Starting at the first line of the material below, retype each line exactly until you reach the line with "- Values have", which is also included; pictures stay out.
GIVEN MATERIAL START
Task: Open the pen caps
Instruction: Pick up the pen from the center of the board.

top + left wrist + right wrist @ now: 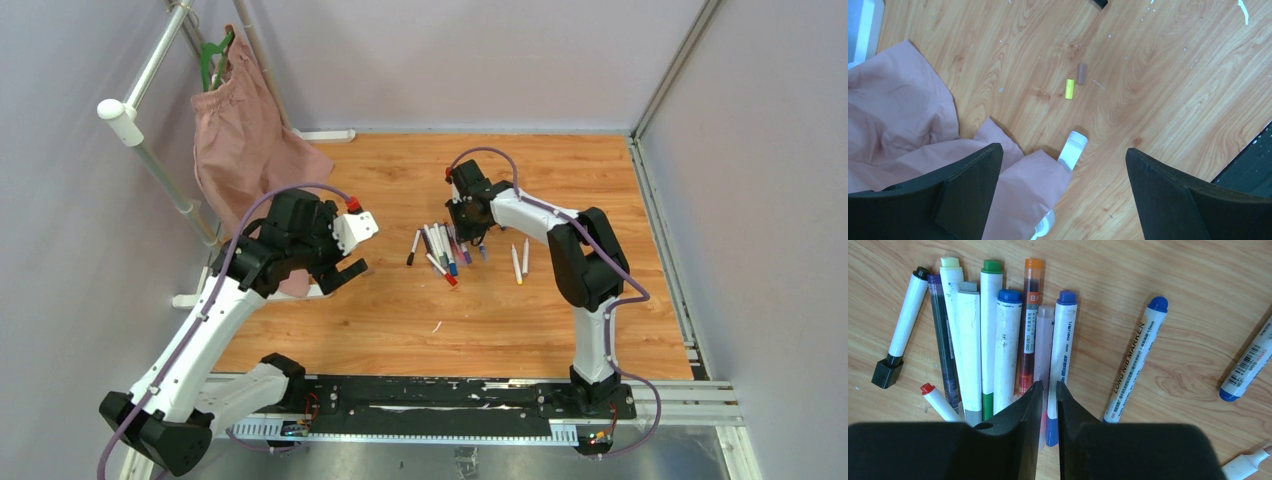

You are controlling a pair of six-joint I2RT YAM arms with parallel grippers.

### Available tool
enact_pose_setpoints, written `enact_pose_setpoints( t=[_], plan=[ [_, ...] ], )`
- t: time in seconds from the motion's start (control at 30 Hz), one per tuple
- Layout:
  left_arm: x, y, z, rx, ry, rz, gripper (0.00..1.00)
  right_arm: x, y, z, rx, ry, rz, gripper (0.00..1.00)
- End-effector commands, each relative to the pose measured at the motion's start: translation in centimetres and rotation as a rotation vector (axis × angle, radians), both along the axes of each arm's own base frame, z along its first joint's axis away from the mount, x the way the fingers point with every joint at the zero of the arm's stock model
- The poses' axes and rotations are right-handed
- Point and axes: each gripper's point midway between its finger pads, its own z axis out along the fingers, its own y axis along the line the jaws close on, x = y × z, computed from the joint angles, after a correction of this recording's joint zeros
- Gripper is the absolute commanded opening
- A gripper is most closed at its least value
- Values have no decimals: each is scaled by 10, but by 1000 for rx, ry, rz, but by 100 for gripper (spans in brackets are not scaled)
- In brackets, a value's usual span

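Several pens lie side by side in a bundle on the wooden table. Most still wear pen caps: blue, green, orange and a square black one. My right gripper hovers just over the bundle. A narrow slit parts its jaws, nothing is gripped, and a pink and a blue pen show through the gap. My left gripper hangs wide open and empty over a white barrel half under cloth. Loose yellow and brown caps lie beyond it.
A pink cloth hangs from a white pipe rack at the left and spills onto the table. Single markers lie right of the bundle. Grey walls enclose the table on three sides.
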Motion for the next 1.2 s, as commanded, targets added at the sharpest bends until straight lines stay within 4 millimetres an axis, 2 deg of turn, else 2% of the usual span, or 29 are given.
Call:
enact_pose_setpoints(
  t=[0.0, 0.17, 0.33, 0.63, 0.8, 0.87, 0.97, 1.07, 1.17],
  plan=[
    [-4, -2, 2, -22, -3, -10, 100, -15, -11, -9, -47, 51, -26, 19],
    [-5, -2, 2, -25, -4, -12, 100, -8, -12, 3, -42, 17, -36, 11],
    [-5, -2, 2, -26, -5, -13, 100, -3, -15, 1, -72, 7, -44, 8],
    [-5, -1, 3, -24, -11, -14, 100, -14, -29, -26, -193, 44, -45, 28],
    [-4, -3, 4, -27, -7, -16, 100, -21, -36, -34, -240, 44, -54, 29],
    [-4, -4, 3, -30, -3, -20, 100, -21, -34, -34, -231, 49, -50, 23],
    [-3, -5, 4, -35, 5, -16, 100, -17, -27, -23, -190, 33, -51, 1],
    [-4, -10, 8, -61, 9, -23, 100, -10, -13, 8, -101, -16, -56, 0],
    [-5, -18, 14, -108, 23, -31, 100, -5, 0, 50, 5, -87, -72, 0]
  ],
)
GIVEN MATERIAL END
**ANSWER TO THIS TASK**
Task: Open the pen caps
Instruction: Pick up the pen from the center of the board.

top + left wrist + right wrist @ now: 

You are controlling a pair of six-joint I2RT YAM arms with parallel grippers.

### Available tool
enact_pose_setpoints, written `enact_pose_setpoints( t=[_], plan=[ [_, ...] ], )`
- t: time in seconds from the motion's start (control at 30 Hz), one per tuple
- Layout:
  left_arm: x, y, z, rx, ry, rz, gripper (0.00..1.00)
  right_arm: x, y, z, rx, ry, rz, gripper (0.00..1.00)
- End-effector commands, each relative to the pose measured at the motion's start: translation in centimetres and rotation as a rotation vector (axis × angle, radians), both along the axes of each arm's own base frame, z along its first joint's axis away from the mount, x the way the fingers point with every joint at the zero of the arm's stock model
- The poses' axes and rotations are right-handed
- Point and axes: each gripper's point midway between its finger pads, its own z axis out along the fingers, its own y axis along the line the jaws close on, x = y × z, computed from the joint angles, after a correction of this recording's joint zeros
- Gripper is the absolute commanded opening
- A gripper is most closed at its least value
- Values have no decimals: each is scaled by 10, but by 1000 for rx, ry, rz, but by 100 for gripper (spans in brackets are not scaled)

The exercise was worked through completely.